--- ASSIGNMENT ---
Each word in the data below should be copied exactly; the images should not.

--- DATASET CONTENT ---
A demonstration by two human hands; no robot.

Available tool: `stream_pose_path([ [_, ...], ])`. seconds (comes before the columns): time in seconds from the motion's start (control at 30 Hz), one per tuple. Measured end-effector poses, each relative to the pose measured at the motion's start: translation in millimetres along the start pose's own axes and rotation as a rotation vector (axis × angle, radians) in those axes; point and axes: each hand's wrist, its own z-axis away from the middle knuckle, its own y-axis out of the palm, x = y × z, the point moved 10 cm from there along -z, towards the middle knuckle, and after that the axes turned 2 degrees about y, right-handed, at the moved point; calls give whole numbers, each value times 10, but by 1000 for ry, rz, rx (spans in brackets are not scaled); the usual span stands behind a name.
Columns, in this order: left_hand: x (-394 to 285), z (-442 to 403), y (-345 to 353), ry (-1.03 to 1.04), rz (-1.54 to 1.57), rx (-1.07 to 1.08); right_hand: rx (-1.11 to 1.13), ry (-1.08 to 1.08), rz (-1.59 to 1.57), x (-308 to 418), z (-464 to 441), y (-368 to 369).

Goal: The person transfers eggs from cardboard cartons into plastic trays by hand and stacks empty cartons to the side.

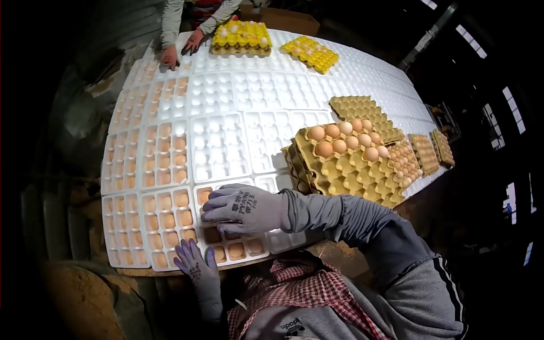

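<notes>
My right hand (pixel 243 209), in a grey glove, is palm down over a white egg tray (pixel 255 262) at the near table edge. Its fingers reach left and look extended; what is beneath the palm is hidden. Brown eggs (pixel 236 250) sit in the front row of that tray, and one egg (pixel 204 195) shows above my fingertips. My left hand (pixel 195 262), gloved with purple fingertips, rests at the tray's front left corner, fingers spread and holding nothing. To the left, another white tray (pixel 165 192) has eggs in its cells.
Stacked cardboard egg flats (pixel 351 175), the top one partly filled with eggs, stand right of my right hand. Further flats (pixel 422 153) line the right edge. Across the table, another person's hands (pixel 181 51) are near yellow egg flats (pixel 242 35).
</notes>
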Motion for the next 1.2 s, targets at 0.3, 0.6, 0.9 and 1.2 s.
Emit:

--- YOUR SOLUTION ---
A demonstration by two human hands; no robot.

Available tool: `stream_pose_path([ [_, ...], ])`. seconds (comes before the columns): time in seconds from the motion's start (control at 30 Hz), one per tuple. Measured end-effector poses, each relative to the pose measured at the motion's start: translation in millimetres along the start pose's own axes and rotation as a rotation vector (axis × angle, radians) in those axes; point and axes: each hand's wrist, its own z-axis away from the middle knuckle, its own y-axis out of the palm, x = y × z, the point moved 10 cm from there along -z, towards the middle knuckle, and after that the axes turned 2 degrees about y, right-handed, at the moved point; calls give whole numbers, each value times 10, but by 1000 for ry, rz, rx (spans in brackets are not scaled); the usual span stands behind a name.
Columns, in this order: left_hand: x (-394 to 285), z (-442 to 403), y (-345 to 353), ry (-1.03 to 1.04), rz (-1.54 to 1.57), rx (-1.07 to 1.08); right_hand: rx (-1.11 to 1.13), ry (-1.08 to 1.08), rz (-1.59 to 1.57), x (-308 to 418), z (-464 to 441), y (-368 to 369).

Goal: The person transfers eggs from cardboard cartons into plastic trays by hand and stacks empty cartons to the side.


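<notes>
My right hand (pixel 243 209), in a grey glove, is palm down over a white egg tray (pixel 255 262) at the near table edge. Its fingers reach left and look extended; what is beneath the palm is hidden. Brown eggs (pixel 236 250) sit in the front row of that tray, and one egg (pixel 204 195) shows above my fingertips. My left hand (pixel 195 262), gloved with purple fingertips, rests at the tray's front left corner, fingers spread and holding nothing. To the left, another white tray (pixel 165 192) has eggs in its cells.
Stacked cardboard egg flats (pixel 351 175), the top one partly filled with eggs, stand right of my right hand. Further flats (pixel 422 153) line the right edge. Across the table, another person's hands (pixel 181 51) are near yellow egg flats (pixel 242 35).
</notes>
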Motion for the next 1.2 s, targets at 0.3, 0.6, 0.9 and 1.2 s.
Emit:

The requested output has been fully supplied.